También se financiarán con esos recursos las distintas misiones.
"Cuando está a punto de afrontar un año electoral, resulta evidente que el Presidente quiere tener acceso a partidas presupuestarias que pueda usar con discrecionalidad para financiar sus redes clientelares, muchas de las cuales están constituidas por los consejos comunales", señala Herbert Koeneke, doctor en Ciencias Políticas y profesor de la Universidad Simón Bolívar.
Un sistema que se dice socialista pero que aplica estrategias capitalistas para obtener dividendos políticos, y que a pesar de los monumentales recursos económicos no logra, en la práctica, satisfacer las necesidades básicas de la población.
Analistas políticos sostienen que el discurso oficial que vende la búsqueda de la plenitud por la satisfacción de las necesidades populares se cae ante una gestión que no ha impedido el recrudecimiento de los problemas que preocupan más a los venezolanos, a pesar de los altos recursos económicos con los que cuenta el Ejecutivo.
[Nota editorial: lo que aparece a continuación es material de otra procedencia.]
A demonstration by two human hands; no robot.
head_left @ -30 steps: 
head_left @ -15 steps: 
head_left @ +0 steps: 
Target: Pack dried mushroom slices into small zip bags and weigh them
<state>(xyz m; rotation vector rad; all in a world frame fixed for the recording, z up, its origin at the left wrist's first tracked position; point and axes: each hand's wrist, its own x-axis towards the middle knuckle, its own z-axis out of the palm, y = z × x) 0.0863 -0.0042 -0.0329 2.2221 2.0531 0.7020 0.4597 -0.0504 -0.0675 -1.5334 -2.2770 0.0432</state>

"Obviemos la carga política que suele tener el discurso presidencial, y enfoquémonos en las fallas de gestión que Chávez ha admitido: la crisis mundial que finalmente nos afectó, la dificultad de frenar el alza de los precios, el deterioro de misiones como Barrio Adentro -uno de sus programas estelares-, y los problemas en el suministro de agua y luz. Resulta evidente que el nivel de satisfacción popular está lejos de conseguirse", dijo Luis Vicente León, director de Datanálisis.
Una demostración de que la intención gubernamental de alcanzar la "felicidad suprema" no está cumpliéndose es que hasta finales del mes pasado se registraron 1.771 protestas motivadas por la ineficiencia en el manejo de políticas públicas.
El último reporte de la Mesa Social de la Unidad advierte que la mayoría de las protestas tenían como fin exigir reivindicaciones laborales, mejoras en el servicio de electricidad y agua, y mejoras en vialidad.
La oferta más sencilla. La promesa de bienes tan abstractos como "la felicidad" libera al Gobierno de la presión de ser evaluado en base a parámetros que permitan determinar cuán eficiente es para solucionar los problemas sociales de los ciudadanos, explica Ángel Oropeza, doctor en Ciencias Políticas y catedrático de la Universidad Simón Bolívar.
"Para el Presidente es más sencillo ofrecer la `búsqueda de una felicidad absoluta y suprema', que asegurarle al pueblo que construirá un número determinado de viviendas o que resolverá las fallas de los servicios públicos en un tiempo específico, más allá de responsabilizar a otros, generalmente a los ricos, de esos problemas", señaló Oropeza.
Koeneke afirmó que en la población hay muchas expectativas frustradas porque, a pesar de los ingresos que recibe el Estado, las necesidades no son eficientemente atendidas.
El profesor de la USB sostiene que ayudar a los sectores más desposeídos no es negativo, siempre y cuando existan los controles necesarios para supervisar que las obras realmente se ejecuten y que no se queden en meras promesas.
"Pero la falta de esos controles ha posicionado la corrupción en el país como uno de los principales problemas que aquejan a los ciudadanos".